Induction of Inflammation by West Nile virus Capsid through the Caspase-9 Apoptotic Pathway
Joo-Sung Yang*1, Mathura P. Ramanathan*1, Karuppiah Muthumani*, Andrew Y. Choo*, Sung-Ha Jin*, Qian-Chun Yu*, Daniel S. Hwang*, Daniel K. Choo*, Mark D. Lee*, Kesen Dang*, J. Joseph Kim†, David B. Weiner* , and WaixingTang
Figure 2. Construction and subcellular expression of West Nile virus (WNV)–NY1999 capsid (Cp) gene–expressing plasmid, pcWNV-Cp-DJY: a, Genomic organization of WNV-NY1999 (10,945 bp) is outlined based on the published (GenBank accession no. AF202541). b, Cloning strategy for WNVCp gene–expressing plasmid, pcWNV-Cp-DJY. c, In vitro translated and immunoprecipitated 35S-labeled WNV-Cp visualized by SDS-PAGE. WNV-Cp–specific protein synthesis was compared to control generated by the vector backbone pcDNA3.1 (-). d, Protein expression by Western blot analysis, of WNV-Cp expression in HeLa cells.
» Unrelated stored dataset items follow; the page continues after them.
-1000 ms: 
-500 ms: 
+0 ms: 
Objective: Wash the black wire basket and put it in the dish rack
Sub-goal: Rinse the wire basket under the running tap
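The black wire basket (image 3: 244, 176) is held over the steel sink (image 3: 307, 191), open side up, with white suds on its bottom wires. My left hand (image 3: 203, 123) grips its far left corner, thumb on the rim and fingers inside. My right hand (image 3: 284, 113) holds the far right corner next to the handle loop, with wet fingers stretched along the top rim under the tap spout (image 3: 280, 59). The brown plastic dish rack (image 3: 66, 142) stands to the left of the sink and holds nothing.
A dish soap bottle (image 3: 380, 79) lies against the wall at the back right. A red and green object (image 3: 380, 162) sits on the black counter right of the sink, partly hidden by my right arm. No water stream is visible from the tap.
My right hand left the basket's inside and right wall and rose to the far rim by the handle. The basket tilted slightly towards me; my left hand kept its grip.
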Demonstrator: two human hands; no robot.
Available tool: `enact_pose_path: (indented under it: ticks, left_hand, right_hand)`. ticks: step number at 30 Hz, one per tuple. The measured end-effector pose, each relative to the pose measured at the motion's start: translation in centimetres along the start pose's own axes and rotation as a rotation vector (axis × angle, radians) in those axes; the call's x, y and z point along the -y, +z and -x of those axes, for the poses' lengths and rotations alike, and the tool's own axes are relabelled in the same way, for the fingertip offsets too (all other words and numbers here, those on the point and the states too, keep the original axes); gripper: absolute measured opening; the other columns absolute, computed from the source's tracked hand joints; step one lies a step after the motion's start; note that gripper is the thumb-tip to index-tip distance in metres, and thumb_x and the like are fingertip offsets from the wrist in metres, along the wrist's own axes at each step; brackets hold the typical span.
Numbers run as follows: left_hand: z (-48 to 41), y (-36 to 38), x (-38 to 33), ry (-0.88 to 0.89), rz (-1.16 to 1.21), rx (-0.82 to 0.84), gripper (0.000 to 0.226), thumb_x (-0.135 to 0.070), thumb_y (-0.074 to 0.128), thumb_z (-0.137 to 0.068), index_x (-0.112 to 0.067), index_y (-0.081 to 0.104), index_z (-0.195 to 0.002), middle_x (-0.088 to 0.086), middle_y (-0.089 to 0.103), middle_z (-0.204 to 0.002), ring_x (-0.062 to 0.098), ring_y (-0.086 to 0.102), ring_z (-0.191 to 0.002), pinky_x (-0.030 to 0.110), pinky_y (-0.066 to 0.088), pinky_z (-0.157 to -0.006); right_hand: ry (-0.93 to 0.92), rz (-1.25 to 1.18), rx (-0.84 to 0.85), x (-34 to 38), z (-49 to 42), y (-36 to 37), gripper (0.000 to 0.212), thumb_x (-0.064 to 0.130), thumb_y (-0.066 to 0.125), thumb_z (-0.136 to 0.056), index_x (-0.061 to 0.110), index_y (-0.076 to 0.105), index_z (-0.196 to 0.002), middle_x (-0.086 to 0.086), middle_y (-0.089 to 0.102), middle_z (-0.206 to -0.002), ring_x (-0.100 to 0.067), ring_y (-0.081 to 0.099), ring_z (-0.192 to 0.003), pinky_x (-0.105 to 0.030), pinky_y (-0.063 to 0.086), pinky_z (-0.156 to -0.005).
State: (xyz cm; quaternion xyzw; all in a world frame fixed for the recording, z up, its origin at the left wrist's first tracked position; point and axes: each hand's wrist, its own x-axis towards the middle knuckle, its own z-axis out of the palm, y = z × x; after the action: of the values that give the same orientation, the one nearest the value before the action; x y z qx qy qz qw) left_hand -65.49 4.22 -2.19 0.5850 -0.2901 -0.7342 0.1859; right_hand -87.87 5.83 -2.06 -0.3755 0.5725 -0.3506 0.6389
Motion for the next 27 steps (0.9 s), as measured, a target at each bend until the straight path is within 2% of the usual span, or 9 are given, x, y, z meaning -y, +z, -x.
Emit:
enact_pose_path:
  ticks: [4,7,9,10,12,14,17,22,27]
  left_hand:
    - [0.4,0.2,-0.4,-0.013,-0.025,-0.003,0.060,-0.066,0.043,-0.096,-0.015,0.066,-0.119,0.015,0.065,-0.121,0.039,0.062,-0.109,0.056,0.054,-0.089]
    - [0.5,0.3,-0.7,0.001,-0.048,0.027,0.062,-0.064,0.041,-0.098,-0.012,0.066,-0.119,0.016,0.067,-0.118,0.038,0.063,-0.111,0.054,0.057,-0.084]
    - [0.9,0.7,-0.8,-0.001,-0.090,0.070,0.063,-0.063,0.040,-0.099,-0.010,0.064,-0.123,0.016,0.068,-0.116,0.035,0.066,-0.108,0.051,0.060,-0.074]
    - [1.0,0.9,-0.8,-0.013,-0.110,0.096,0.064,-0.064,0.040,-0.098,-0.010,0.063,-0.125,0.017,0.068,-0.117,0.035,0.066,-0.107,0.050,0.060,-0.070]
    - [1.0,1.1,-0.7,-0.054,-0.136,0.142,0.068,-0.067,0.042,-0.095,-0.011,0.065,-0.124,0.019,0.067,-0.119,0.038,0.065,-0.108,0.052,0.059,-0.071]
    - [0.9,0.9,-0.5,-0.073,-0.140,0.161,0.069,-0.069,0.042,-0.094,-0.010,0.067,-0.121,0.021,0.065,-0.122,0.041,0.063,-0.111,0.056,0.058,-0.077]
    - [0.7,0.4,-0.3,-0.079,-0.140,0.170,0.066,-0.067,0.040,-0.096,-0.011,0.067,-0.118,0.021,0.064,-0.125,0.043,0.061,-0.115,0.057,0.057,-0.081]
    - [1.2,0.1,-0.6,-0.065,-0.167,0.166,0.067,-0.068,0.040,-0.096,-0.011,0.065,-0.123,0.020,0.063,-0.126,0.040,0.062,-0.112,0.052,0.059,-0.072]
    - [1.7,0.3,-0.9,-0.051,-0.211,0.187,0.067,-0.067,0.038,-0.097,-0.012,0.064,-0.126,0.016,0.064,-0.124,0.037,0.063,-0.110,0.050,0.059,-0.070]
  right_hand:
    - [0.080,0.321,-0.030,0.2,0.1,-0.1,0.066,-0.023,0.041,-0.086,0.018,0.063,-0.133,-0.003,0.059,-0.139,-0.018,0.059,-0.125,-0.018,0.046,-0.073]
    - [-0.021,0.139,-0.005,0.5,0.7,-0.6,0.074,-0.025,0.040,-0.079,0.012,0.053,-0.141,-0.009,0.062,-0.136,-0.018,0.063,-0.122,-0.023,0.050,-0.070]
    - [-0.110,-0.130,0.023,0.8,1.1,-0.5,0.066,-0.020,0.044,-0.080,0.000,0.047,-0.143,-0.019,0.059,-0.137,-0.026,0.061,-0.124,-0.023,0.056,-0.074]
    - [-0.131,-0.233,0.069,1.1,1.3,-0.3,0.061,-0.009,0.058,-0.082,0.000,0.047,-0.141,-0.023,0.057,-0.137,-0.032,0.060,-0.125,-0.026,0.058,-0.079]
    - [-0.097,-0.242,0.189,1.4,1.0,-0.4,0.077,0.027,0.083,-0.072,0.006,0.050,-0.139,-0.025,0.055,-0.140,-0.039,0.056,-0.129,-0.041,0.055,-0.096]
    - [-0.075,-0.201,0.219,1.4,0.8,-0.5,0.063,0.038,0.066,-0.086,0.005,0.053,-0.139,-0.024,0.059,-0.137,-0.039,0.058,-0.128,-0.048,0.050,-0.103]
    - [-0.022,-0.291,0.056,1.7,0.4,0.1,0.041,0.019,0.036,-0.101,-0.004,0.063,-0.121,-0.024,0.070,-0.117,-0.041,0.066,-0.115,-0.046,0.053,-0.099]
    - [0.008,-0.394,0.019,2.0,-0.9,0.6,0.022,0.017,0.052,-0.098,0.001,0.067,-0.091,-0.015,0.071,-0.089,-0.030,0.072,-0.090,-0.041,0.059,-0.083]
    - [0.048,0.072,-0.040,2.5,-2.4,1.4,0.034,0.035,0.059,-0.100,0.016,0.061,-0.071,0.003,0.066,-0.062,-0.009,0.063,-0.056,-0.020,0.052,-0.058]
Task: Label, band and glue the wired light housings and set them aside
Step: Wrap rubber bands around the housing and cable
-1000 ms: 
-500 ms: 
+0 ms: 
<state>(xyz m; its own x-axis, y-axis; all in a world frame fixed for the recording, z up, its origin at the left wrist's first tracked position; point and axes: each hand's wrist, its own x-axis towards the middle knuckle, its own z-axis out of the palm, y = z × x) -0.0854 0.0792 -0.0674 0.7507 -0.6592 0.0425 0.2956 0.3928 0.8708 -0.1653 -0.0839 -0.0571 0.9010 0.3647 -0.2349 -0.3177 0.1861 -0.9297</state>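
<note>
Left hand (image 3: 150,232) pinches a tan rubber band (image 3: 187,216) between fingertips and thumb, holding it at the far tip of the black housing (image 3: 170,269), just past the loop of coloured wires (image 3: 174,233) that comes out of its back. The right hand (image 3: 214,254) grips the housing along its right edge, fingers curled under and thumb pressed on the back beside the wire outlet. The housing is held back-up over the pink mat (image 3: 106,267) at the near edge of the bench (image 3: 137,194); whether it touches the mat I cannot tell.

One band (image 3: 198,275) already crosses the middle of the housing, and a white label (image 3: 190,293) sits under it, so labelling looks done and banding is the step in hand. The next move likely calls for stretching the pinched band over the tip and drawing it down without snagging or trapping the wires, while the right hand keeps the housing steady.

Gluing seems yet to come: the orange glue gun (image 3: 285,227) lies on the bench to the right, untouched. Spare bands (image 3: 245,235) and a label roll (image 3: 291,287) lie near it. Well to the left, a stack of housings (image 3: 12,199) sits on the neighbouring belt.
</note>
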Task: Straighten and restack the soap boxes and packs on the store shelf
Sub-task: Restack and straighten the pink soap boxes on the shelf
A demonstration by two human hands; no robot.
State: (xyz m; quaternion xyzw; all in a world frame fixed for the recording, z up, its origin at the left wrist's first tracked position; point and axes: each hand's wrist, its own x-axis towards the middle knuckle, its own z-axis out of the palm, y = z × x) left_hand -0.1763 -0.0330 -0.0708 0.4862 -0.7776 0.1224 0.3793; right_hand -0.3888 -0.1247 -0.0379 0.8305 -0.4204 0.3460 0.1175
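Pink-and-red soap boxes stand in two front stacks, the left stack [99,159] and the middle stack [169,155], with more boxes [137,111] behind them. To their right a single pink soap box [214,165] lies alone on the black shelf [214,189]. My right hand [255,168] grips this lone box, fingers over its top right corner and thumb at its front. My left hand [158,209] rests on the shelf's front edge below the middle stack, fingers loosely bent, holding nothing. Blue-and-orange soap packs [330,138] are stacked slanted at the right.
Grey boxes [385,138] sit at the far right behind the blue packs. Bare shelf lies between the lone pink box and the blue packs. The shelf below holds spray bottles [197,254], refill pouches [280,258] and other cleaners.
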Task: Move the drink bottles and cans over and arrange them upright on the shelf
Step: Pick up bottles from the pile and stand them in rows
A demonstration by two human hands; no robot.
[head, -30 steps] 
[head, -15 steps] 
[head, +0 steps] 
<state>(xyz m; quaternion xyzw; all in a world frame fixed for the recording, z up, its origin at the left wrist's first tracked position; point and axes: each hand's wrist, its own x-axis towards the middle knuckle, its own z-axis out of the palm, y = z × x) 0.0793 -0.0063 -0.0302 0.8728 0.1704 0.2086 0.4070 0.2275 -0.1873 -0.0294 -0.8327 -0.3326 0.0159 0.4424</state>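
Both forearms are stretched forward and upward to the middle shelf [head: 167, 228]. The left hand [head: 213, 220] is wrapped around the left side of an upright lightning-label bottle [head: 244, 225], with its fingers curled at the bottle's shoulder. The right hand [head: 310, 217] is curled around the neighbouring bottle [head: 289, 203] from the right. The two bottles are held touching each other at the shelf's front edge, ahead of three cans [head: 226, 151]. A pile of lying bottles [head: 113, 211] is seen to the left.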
Subcellular location of WNV-Cp protein, in HeLa cells transfected with pcWNV-CpWT (e,f) or pcWNV-Cp-DJY (g,h) plasmids. 16 h posttransfection, the cells were visualized by indirect immunofluorescence. Typical nuclear staining was observed with the cells expressing WNV-CpWT (e) compared to the cells expressing WNV-Cp-DJY (g). TUNEL assay on the WNV-Cp–transfected cells, indicating nuclear condensation (i) due to expression of capsid (j).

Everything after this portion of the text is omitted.